▶ _WHAT YOU WILL DO_:
Leaving the pictures out, print the lines from the first line of the listing through the line containing "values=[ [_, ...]", exactly as they read, and no others.

▶ _DATA FOR ANALYSIS_:
•••
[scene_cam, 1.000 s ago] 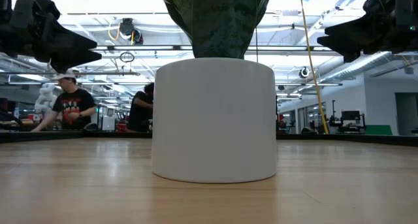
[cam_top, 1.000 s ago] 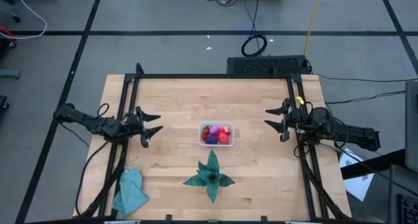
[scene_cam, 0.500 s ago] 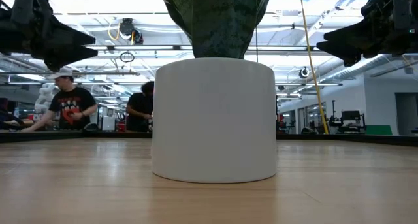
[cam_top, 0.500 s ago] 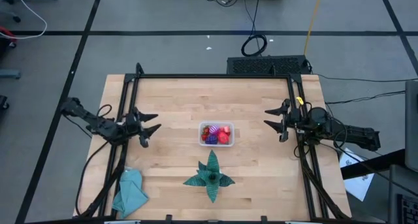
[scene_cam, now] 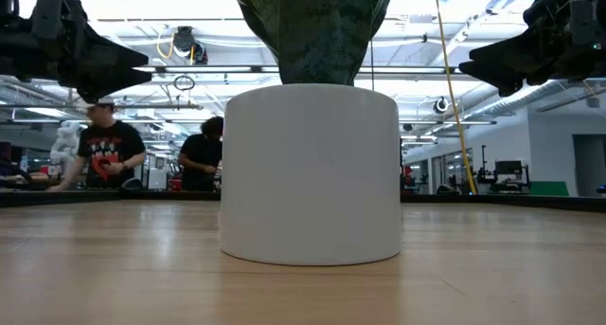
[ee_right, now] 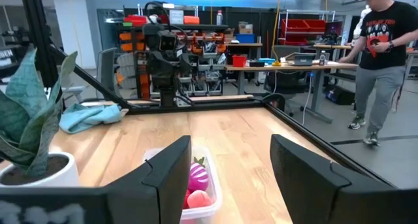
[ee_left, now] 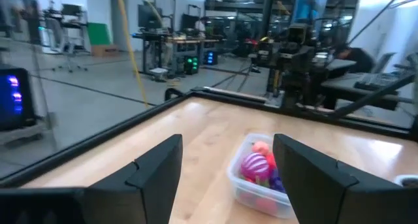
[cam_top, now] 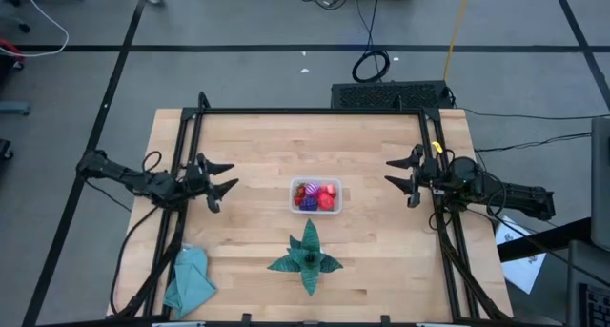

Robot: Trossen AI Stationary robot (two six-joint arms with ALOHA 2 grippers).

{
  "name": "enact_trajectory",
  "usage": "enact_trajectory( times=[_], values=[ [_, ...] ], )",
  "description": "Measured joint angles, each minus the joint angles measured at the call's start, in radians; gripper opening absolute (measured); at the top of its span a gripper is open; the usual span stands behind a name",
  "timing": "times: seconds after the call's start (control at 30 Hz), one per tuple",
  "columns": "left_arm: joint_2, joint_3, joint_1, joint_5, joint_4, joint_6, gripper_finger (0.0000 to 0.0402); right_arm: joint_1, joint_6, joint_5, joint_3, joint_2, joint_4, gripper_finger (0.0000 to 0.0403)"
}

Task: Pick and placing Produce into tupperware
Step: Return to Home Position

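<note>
A light wooden table [cam_top: 286, 141] is standing in a big workshop, and in the low view two people [scene_cam: 104, 154] are working at benches far behind it. The tupperware [cam_top: 293, 195] is sitting near the middle of the table. The produce [cam_top: 317, 195] is lying inside it: red, pink and purple pieces packed close together, with one striped pink piece on top in the left wrist view. Just in front of the tupperware, a green plant [cam_top: 305, 257] is standing in a white pot [scene_cam: 311, 173]. A teal cloth [cam_top: 189, 277] is lying at the front left corner. The left gripper [cam_top: 233, 175] is hovering above the left side of the table and pointing at the tupperware. Its fingers are spreading wide and are holding nothing. The right gripper [cam_top: 387, 173] is hovering at the right side, also facing the tupperware, with its fingers wide apart and nothing between them. Both are well apart from the tupperware.
</note>
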Motion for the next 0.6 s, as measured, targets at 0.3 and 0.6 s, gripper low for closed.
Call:
enact_trajectory(
  times=[0.3,0.6],
  values=[
    [0.0,0.0,0.076,0.211,-0.005,-0.031,0.0244,0.0,-0.032,0.0,0.0,0.0,-0.06,0.0201],
    [0.0,0.0,0.115,0.308,-0.018,-0.105,0.0244,0.0,-0.02,0.0,-0.001,0.001,-0.113,0.0201]
  ],
)
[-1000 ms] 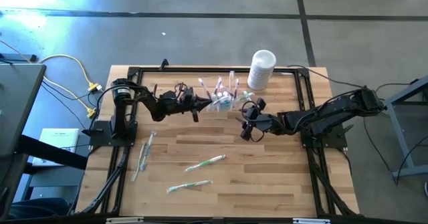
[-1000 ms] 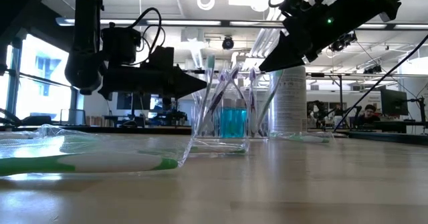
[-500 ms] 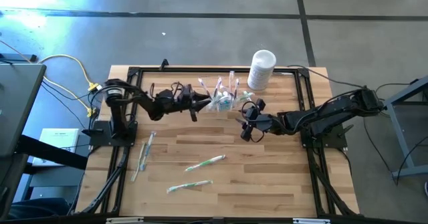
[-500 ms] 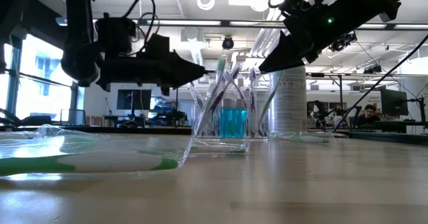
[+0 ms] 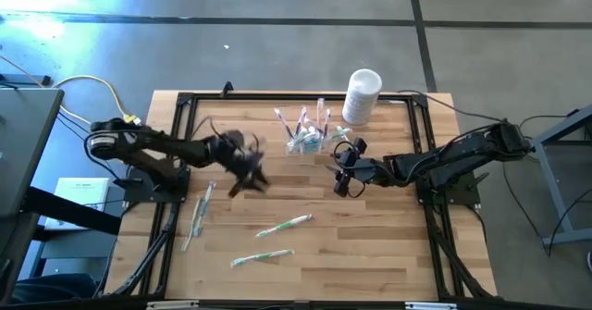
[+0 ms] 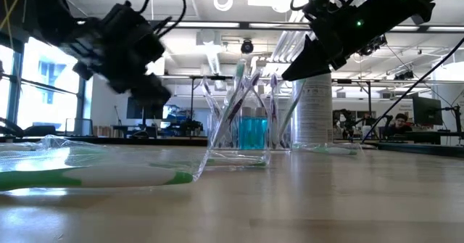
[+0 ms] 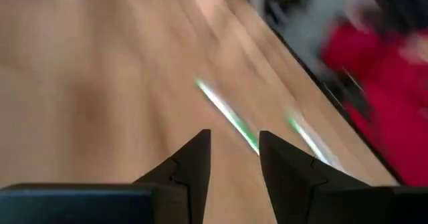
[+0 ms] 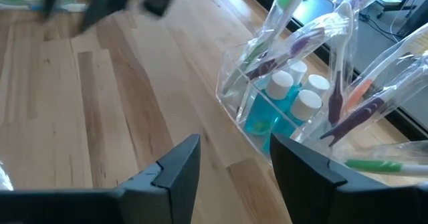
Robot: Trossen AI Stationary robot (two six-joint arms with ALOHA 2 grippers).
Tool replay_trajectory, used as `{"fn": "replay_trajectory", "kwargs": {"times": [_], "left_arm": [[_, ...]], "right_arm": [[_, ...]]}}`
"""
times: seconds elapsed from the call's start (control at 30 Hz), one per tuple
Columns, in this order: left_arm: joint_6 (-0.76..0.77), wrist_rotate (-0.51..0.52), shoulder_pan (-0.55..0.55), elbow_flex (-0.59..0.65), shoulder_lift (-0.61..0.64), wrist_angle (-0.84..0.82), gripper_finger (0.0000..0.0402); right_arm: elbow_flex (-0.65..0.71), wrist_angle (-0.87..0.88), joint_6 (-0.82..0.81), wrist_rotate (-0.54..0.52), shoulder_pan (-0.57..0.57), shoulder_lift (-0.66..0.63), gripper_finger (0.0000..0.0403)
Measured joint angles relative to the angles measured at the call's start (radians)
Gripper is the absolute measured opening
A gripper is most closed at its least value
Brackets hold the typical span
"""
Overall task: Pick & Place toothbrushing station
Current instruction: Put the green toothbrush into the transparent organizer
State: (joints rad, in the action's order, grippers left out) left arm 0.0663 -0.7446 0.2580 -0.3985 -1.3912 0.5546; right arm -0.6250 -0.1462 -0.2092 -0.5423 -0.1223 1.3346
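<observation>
The toothbrushing station, a clear plastic holder with wrapped toothbrushes standing in it and blue-filled bottles, stands on its base on the wooden table at the far middle. My left gripper is open over the bare table, left of and nearer than the station, with nothing between its fingers. My right gripper is open, close by the station's near right side, and faces it with nothing between its fingers.
A white cylindrical container stands right of the station at the far edge. Wrapped toothbrushes lie on the table at the near middle and near left. A black frame borders the table.
My left gripper has drawn back from the station toward the table's left and near edges and has tipped downward, moving fast. The green-headed toothbrush that was at its fingertips stays standing in the station. My right gripper has kept still.
</observation>
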Motion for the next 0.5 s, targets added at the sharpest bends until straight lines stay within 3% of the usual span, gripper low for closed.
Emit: {"fn": "replay_trajectory", "kwargs": {"times": [0.13,0.37,0.5], "left_arm": [[-0.015,-0.013,-0.127,0.001,0.001,-0.210,0.0124],[0.019,-0.003,-0.352,0.000,0.001,-0.219,0.0124],[0.097,0.157,-0.415,0.000,0.001,-0.251,0.0124]], "right_arm": [[0.000,-0.001,0.000,0.000,0.000,0.000,0.0173],[0.000,-0.016,-0.008,0.000,0.000,0.000,0.0173],[0.000,-0.016,-0.008,0.000,0.000,0.000,0.0173]]}}
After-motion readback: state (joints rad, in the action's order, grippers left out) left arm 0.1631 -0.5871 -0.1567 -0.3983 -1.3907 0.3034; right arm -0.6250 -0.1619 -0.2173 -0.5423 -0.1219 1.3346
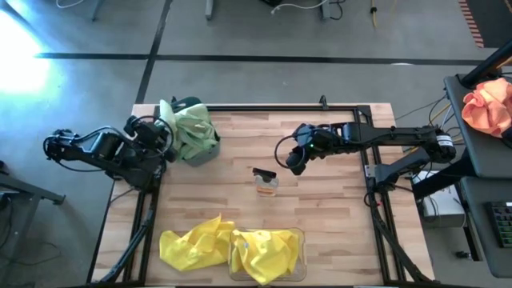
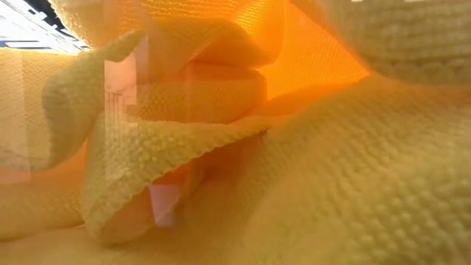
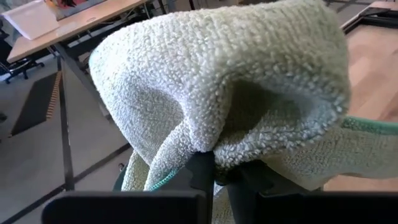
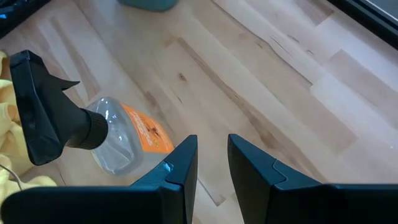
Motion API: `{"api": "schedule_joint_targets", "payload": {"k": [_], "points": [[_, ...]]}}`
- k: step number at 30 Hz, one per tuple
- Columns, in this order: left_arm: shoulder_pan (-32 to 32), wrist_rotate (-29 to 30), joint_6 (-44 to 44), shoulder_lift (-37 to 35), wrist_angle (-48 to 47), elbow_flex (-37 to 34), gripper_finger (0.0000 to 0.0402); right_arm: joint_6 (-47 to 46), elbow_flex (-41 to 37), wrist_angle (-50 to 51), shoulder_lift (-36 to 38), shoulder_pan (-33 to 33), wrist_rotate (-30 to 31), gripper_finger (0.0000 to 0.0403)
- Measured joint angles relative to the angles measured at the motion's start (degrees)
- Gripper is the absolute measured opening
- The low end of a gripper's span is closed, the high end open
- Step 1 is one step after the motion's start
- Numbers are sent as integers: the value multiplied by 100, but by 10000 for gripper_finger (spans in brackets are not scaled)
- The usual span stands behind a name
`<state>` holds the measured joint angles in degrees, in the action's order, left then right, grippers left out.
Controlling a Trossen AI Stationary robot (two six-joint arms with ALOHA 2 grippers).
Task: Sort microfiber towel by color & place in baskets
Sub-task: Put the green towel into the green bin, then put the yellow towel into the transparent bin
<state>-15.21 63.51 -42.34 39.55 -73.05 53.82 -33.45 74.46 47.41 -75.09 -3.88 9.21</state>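
A pale sage green microfiber towel (image 1: 192, 128) lies heaped over the teal-blue basket (image 1: 205, 154) at the table's far left. My left gripper (image 1: 160, 134) is beside the basket and shut on that towel (image 3: 236, 81). A yellow towel (image 1: 194, 245) lies crumpled on the table near the near edge. A second yellow towel (image 1: 266, 253) fills the clear basket (image 1: 299, 237) beside it. My right gripper (image 1: 294, 160) hovers open over the table's middle (image 4: 211, 163), touching nothing. In the low view, yellow towel (image 2: 316, 184) fills the whole picture. My left gripper pinches a bunched fold of the green towel (image 3: 214, 146) between its two fingers (image 3: 200, 171). Several layers gather at the pinch. The towel bulges up past the fingers, and its other end lies on the teal-blue basket (image 1: 196, 140).
A small clear spray bottle with a black head and an orange label (image 1: 266, 182) (image 4: 121, 140) lies on the table just near of my right gripper. An orange-pink cloth (image 1: 490, 106) sits on a side stand off the table's right. Bare wood stretches across the table's right half.
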Motion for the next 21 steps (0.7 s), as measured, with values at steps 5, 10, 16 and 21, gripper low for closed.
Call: {"api": "schedule_joint_targets", "payload": {"k": [5,10,16,21], "points": [[82,15,-14,-143,-31,0,48,30,0,1,0,-2,0,82],[242,47,-14,-359,-37,0,95,41,0,1,0,-2,0,82],[440,52,-14,-544,-35,0,140,43,0,1,0,-2,-1,82],[587,54,-14,-646,-32,0,147,10,0,1,0,0,-4,82]]}}
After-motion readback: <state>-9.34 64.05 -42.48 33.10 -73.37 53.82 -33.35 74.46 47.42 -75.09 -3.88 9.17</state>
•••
▶ _TASK SOLUTION_:
[scene_cam, 1.000 s ago] 
[cam_top, 1.000 s ago] 
[scene_cam, 0.500 s ago] 
[cam_top, 0.500 s ago] 
[scene_cam, now] 
[ee_right, now] 
[ee_left, now] 
[cam_top, now] 

Robot: Trossen AI Stationary robot (two six-joint arms with ALOHA 2 grippers).

{
  "name": "enact_trajectory",
  "usage": "enact_trajectory( times=[_], values=[ [_, ...] ], )",

There is nothing further to the answer.